Les Américains pourront exporter plus de bœuf, mais qui se plie aux normes dictées par l’Europe...
Les Américains pourront exporter plus de bœuf, mais qui se plie aux normes dictées par l’Europe... © Getty / Robert Alexander

Si l’on en croit le président américain, oui. Il a parlé d’une immense victoire qui va permettre aux éleveurs américains d’augmenter massivement leurs exportations de viande de bœuf vers le marché européen. 
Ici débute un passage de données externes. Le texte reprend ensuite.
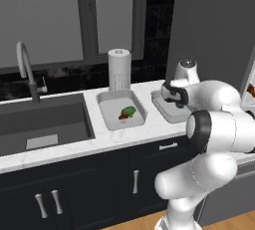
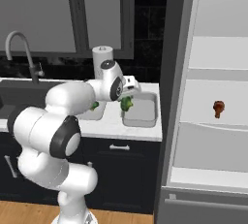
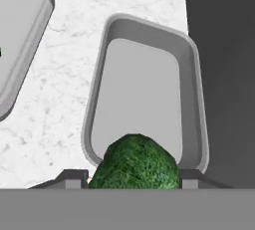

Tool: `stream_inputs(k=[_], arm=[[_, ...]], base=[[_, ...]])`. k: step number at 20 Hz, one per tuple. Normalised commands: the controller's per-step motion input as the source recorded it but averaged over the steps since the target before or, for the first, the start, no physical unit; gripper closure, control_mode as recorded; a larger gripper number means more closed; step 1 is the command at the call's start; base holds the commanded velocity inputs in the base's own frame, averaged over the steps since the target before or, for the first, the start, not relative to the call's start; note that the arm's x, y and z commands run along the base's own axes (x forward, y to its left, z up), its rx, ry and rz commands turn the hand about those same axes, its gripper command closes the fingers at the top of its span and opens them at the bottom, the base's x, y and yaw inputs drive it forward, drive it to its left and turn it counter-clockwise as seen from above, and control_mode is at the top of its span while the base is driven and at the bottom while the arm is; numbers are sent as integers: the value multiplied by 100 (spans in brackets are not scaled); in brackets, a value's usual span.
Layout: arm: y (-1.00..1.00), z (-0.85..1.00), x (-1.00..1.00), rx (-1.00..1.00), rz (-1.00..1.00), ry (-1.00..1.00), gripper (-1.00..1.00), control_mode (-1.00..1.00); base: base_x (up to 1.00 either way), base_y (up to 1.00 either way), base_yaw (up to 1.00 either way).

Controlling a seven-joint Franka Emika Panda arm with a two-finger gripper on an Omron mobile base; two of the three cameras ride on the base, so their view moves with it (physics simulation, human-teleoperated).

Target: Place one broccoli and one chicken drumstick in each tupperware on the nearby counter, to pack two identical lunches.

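My gripper [image 2: 127,100] is shut on a broccoli [image 2: 126,104], holding it just above the near rim of the right tupperware [image 2: 141,113], whose floor is bare. In the hand view the broccoli [image 3: 134,162] sits between the fingertips [image 3: 73,178], with the bare tupperware [image 3: 144,35] below it. The left tupperware [image 1: 110,105] holds a second broccoli [image 1: 129,111] and a chicken drumstick [image 1: 122,116] side by side. Another chicken drumstick [image 2: 218,107] lies on a shelf of the open fridge. Both trays rest on the white marbled counter [image 1: 74,147].
A dark sink basin [image 1: 45,124] with a curved faucet [image 1: 26,67] lies left of the trays. A paper towel roll [image 1: 119,69] stands behind the left tray. The open fridge [image 2: 213,97] stands right of the counter end.
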Motion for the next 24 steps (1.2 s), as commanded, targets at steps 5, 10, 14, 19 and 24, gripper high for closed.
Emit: stream_inputs(k=[5,10,14,19,24], arm=[[-16,-42,60,0,0,0,100,-100],[-19,-53,53,0,0,0,100,-100],[-19,-34,60,0,1,0,-100,-100],[-20,0,4,3,10,0,-100,-100],[-7,17,0,0,15,0,-100,-100]], base=[[0,0,0],[0,0,0],[0,0,0],[0,0,0],[0,0,0]])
La réalité est bien différente. Rassurez-vous, on ne va pas être obligés de manger du bœuf aux hormones. C’est même tout le contraire. C’est parce que l’Europe refusait le bœuf aux hormones qu’un compromis a été trouvé. Les Américains pourront exporter plus de bœuf, mais uniquement de qualité, et qui se plie aux normes dictées par l’Europe. Ce qu’il faut savoir aussi,  c’est qu’il y a une enveloppe globale et que ce que les Américains nous vendront en plus, c’est autant que d’autres pays ne pourront plus nous vendre. Donc  pas de panique, pour les éleveurs français, ça ne change rien.
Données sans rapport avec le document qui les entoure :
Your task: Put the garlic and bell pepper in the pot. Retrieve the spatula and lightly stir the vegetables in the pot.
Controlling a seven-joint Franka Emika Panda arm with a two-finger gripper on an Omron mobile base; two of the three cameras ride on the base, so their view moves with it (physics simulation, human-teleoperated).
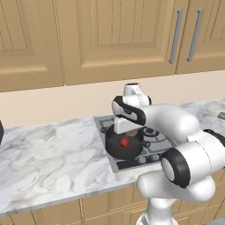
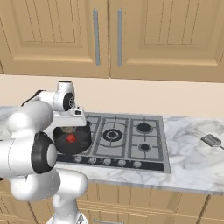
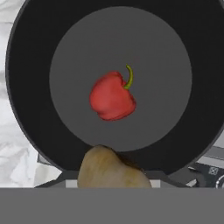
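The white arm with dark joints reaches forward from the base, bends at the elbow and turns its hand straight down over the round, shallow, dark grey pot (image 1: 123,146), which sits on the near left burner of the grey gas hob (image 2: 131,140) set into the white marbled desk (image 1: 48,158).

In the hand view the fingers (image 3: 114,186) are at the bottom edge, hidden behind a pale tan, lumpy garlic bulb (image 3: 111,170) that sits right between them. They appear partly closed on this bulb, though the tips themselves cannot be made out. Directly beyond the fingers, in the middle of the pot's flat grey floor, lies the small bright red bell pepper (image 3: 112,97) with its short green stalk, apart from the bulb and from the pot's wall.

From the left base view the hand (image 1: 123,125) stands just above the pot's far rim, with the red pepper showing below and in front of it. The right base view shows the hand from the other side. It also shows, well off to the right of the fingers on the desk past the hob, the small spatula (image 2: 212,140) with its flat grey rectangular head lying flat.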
Un sujet hyper sensible en France

On a beau tenter de les rassurer, on voit bien pourtant que les Français sont très critiques et très inquiets à l’égard de ces accords commerciaux. Oui c’est vrai que le sujet est hyper sensible en France. Depuis la ratification du CETA, l’accord commercial avec le Canada,  il ne se passe pas un jour sans que des agriculteurs en colère saccagent des permanences de parlementaires de la majorité. Ce qu’ils ressentent, c’est plus qu’une inquiétude, c’est une angoisse générale face à l’ouverture des frontières.
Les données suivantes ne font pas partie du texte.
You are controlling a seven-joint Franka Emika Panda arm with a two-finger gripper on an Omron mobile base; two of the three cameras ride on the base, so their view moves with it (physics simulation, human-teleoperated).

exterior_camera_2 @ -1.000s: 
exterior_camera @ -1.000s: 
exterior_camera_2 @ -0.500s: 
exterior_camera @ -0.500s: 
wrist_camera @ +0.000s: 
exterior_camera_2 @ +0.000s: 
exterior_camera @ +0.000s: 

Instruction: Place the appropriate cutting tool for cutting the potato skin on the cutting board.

Un sondage récent publié par les Echos le montre clairement : la moitié des Français sont opposés à ces accords et réclament davantage de protectionnisme. Comme si, par définition, tout accord commercial était foncièrement mauvais pour les agriculteurs, l’environnement et l’économie. 

Sur quoi reposent ces craintes ?

En grande partie sur des fantasmes, sur une simplification de sujets qui restent très complexes et sur une large exploitation politique. Il ne s’agit pas de défendre naïvement le libre échange mais au moins d’en reconnaître les bienfaits : les accords commerciaux conclus ces dernières années avec la Corée du sud, le Canada et le Japon sont bons pour les exportations de l’Union européenne et bons pour les exportations de la France.  

Prenez le Ceta si décrié. Son bilan est déjà clairement positif : rien que pour la France, les exportations ont augmenté de 6,5% vers le Canada l’année dernière, et elles progressent même dans le domaine de l’agroalimentaire.

Comment expliquer les mises en garde d’ONG et des écologistes ? 

J’ai envie de vous répondre par une autre question :  quelle est l’alternative à ces accords ? L’alternative, c’est un monde où Donald Trump fait la loi à coup de taxes douanières et de rétorsions et où tout le monde est perdant. C’est la loi du plus fort. Pour l’Europe, négocier avec d’autres grandes économies c’est justement refuser cette loi du plus fort. Entre la négociation même imparfaite et la guerre commerciale, l’Europe a choisi son camp.